In optical systems such as a digital camera, a glass-made optical lens, in particular, an aspherical lens having such optical properties as a high refractive index and a low dispersion property is used. Currently, high-precision press-molding techniques using a molding tool are developed, and an aspherical lens is manufactured by a high-precision press-molding method.
As the high-precision press-molding method, there is a reheat press method in which a preform having a predetermined mass and shape is obtained from a glass molten liquid with a dropping, and the obtained preform is put into a mold, followed by reheating and press-molding.
In order to improve the productivity of the reheat press method, a high-precision preform is necessary. In the case where a preform which has no devitrification and striae and has a predetermined mass is subject to the high-precision press-molding, a polishing step is unnecessary. On the other hand, it is preferable that a preform has a low glass transition temperature (Tg) from the viewpoint of improving the durability of a mold.

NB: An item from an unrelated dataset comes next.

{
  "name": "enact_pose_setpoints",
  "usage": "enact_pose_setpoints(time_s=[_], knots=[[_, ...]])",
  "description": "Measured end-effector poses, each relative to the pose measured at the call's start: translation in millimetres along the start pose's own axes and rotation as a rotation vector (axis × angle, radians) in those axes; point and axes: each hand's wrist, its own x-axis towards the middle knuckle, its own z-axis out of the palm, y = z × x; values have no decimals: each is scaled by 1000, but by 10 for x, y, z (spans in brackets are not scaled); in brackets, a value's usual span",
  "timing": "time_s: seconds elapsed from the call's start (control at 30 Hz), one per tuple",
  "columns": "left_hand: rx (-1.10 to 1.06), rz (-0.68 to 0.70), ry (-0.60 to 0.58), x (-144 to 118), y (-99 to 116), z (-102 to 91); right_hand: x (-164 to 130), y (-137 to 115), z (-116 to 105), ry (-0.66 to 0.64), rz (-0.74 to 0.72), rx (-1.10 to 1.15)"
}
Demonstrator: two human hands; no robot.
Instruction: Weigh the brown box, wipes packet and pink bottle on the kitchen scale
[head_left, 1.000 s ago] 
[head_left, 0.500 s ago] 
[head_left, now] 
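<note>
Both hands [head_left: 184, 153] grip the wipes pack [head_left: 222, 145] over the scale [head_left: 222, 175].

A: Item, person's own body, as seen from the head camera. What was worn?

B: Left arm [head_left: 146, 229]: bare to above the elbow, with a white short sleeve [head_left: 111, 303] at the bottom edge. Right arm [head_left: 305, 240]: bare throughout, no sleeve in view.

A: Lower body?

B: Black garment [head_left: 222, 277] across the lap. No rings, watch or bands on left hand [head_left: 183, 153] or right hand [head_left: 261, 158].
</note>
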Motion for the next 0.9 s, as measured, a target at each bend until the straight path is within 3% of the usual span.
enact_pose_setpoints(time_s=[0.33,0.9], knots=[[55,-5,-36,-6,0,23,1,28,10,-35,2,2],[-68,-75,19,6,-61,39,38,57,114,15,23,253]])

For example, a preform is manufactured by melting glass raw materials in a platinum tank or the like at a high temperature; lowering a molten liquid temperature to cause the molten liquid to flow through a pipe; dropping the molten liquid from a platinum nozzle; and cooling the molten liquid in a receiving mold. The molten liquid temperature in the pipe is held at an approximately liquidus temperature (TL) from the viewpoints of improving productivity and preventing devitrification. The liquidus temperature TL described herein represents the minimum temperature at which crystals do not precipitate in the molten liquid when the glass molten liquid is held. In the case where crystals precipitate in the molten liquid, the glass is devitrified during the manufacture of a preform, which causes appearance defects. Therefore, at the time of manufacturing a preform, the molten liquid temperature is held to be high to the extent that devitrification does not occur.
Meanwhile, in the case where the molten liquid temperature is high, components are likely to volatilize from the molten liquid surface during the dropping of the molten liquid from the nozzle and during cooling in the receiving mold. In the case where the components volatilize, the glass composition on the molten liquid surface becomes nonuniform and striae are generated on the glass surface, which causes appearance defects. Therefore, during preform-molding, the molten liquid temperature is held to be low to the extent that the components do not volatilize.

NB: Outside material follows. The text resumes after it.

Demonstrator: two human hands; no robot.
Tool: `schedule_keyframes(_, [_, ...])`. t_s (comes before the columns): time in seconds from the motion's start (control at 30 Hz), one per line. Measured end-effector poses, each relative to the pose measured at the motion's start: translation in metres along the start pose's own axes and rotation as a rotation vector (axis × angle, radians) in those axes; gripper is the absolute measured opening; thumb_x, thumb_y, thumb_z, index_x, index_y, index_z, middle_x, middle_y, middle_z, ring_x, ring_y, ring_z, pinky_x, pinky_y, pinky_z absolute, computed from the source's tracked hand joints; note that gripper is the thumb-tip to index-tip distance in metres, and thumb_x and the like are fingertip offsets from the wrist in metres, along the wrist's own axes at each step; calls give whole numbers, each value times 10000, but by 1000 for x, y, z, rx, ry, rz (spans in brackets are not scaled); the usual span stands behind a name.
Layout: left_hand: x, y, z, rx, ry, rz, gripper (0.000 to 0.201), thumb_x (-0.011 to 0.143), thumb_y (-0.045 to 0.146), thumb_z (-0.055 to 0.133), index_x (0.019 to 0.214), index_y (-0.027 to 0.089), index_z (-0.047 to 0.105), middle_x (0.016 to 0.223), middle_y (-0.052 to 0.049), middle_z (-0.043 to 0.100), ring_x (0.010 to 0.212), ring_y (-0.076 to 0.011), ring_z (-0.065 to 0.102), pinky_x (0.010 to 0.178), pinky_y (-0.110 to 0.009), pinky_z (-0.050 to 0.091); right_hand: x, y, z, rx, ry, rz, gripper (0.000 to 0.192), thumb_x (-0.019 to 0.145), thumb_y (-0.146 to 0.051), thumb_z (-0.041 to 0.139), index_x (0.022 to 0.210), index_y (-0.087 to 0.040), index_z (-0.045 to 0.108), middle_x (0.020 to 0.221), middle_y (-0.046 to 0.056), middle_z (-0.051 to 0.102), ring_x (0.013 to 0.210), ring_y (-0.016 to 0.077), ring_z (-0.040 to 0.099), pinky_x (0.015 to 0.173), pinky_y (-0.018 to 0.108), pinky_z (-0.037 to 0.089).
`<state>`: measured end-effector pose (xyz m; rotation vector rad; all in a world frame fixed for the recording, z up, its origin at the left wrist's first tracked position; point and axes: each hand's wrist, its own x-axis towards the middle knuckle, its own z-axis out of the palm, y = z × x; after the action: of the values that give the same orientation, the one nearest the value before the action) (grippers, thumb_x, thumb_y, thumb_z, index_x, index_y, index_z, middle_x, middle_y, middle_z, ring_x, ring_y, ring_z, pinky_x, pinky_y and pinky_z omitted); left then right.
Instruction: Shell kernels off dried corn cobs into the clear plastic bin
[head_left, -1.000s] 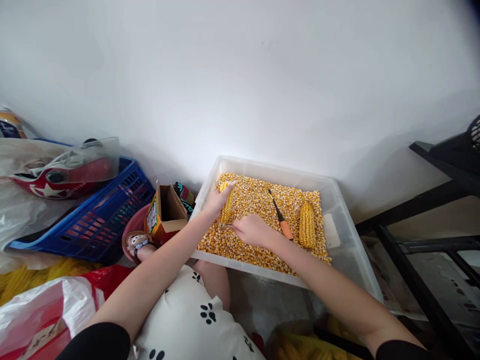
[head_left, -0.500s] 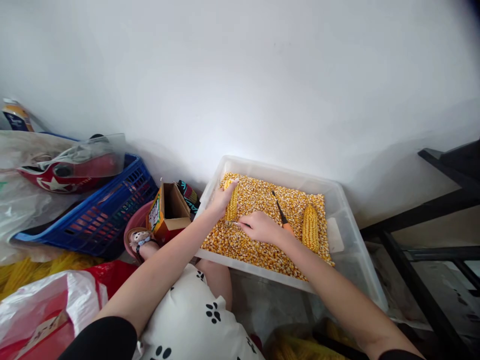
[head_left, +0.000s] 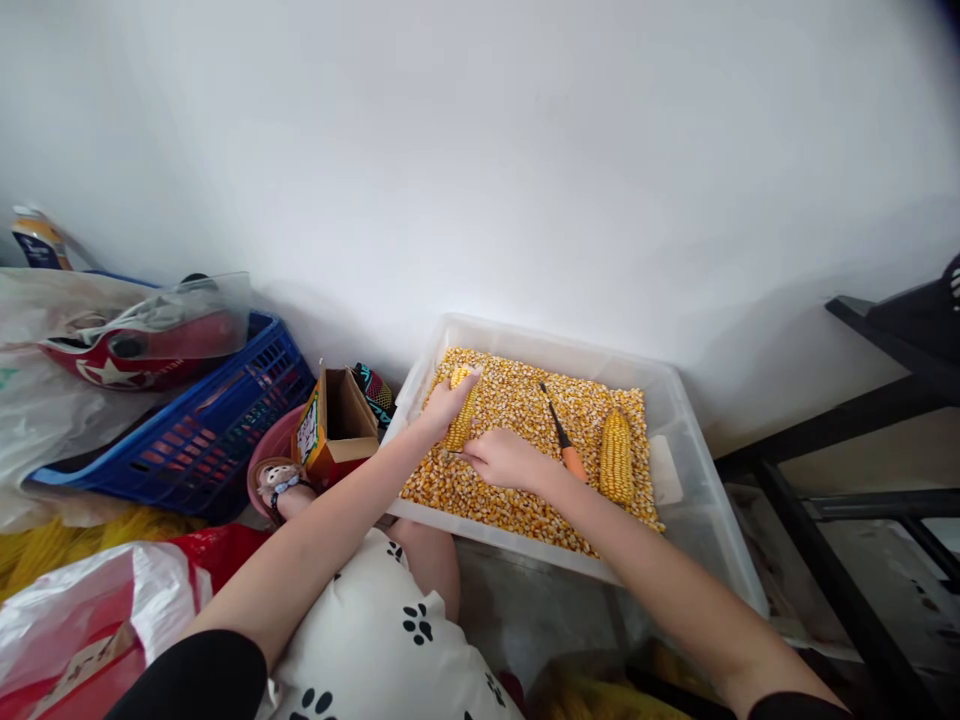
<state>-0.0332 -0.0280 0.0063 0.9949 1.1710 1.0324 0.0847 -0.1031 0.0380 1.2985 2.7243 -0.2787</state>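
My left hand (head_left: 444, 403) grips a yellow corn cob (head_left: 463, 415) that lies on loose kernels in a clear plastic bin (head_left: 679, 425). My right hand (head_left: 501, 459) closes on the near end of the same cob, fingers curled around it. Loose corn kernels (head_left: 517, 440) fill the bin. An orange-handled tool (head_left: 562, 440) with a dark shaft lies on the kernels just right of my right hand. A second whole corn cob (head_left: 616, 456) rests further right in the bin.
A small open cardboard box (head_left: 335, 425) and a pink bowl (head_left: 271, 452) sit left of the bin, beside a blue plastic basket (head_left: 191, 425). Plastic bags (head_left: 82, 610) lie at lower left. A black metal rack (head_left: 870, 470) stands at right. A white wall rises behind.
The hands stay on the cob with only slight shifts; my right hand has drawn a little to the left along the cob's near end. The view has wobbled slightly.
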Motion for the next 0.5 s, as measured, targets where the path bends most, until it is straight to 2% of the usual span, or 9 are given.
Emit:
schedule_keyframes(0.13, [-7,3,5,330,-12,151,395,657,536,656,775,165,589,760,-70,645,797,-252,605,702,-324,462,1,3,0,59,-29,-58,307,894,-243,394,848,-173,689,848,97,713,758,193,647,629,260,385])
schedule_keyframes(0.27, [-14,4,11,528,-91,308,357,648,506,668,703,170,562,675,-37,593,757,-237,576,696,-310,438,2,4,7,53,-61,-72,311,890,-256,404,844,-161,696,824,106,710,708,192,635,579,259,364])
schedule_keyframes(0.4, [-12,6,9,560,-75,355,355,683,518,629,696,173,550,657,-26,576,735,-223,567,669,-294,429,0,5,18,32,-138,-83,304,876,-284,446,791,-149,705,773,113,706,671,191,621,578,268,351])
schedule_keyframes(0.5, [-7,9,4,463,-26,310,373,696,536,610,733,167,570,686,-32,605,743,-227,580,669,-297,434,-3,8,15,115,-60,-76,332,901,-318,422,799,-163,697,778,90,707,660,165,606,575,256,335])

As the composition of an optical glass having a high refractive index and a low dispersion property, a glass containing B2O3—La2O3 as a main component is widely used. Since B2O3—La2O3-based glass has a high glass transition temperature Tg, the glass transition temperature Tg is reduced by adding alkali components such as Li2O. However, in the case where an alkali component is added, a refractive index nd is decreased. Therefore, there is a concern that the desired optical constants may not be obtained.
Patent Documents 1 and 2 disclose B2O3—La2O3-based glasses containing 0.2 mass % to 3 mass % of Li2O; and a total content (La2O3+Gd2O3+Y2O3) of 35 mass % to 60 mass % of La2O3, Gd2O3, and Y2O3, in which a glass transition temperature Tg is 630° C. or lower and is suitable for press-molding. These glasses have optical constants of a refractive index nd of 1.82 to 1.86 and an Abbe's number υd of 37 to 44.
However, these glasses have a high liquidus temperature TL of 1000° C. or higher. Therefore, in the case where the molten liquid is held at the liquidus temperature TL or higher, B2O3 and an alkali component volatilize and there is a concern that surface striae may be generated at the time of preform-molding.
On the other hand, a manufacturing method, in which the generation of striae on a preform surface is suppressed even when a liquidus temperature TL is high and a molten liquid temperature is high, is known. Patent Document 3 discloses a method in which, when the molten liquid is dropped during preform-molding, gas is blown toward the molten liquid to rapidly lower a surface temperature and thus to suppress the volatilization of components. According to this method, the volatilization of components can be suppressed and surface striae can be prevented; however, most of gas blowing conditions are obtained from experience and the reproducibility is low.
[Patent Document 1] JP-A-2011-6318
[Patent Document 2] WO 2009/72335
[Patent Document 3] JP-A-2009-263228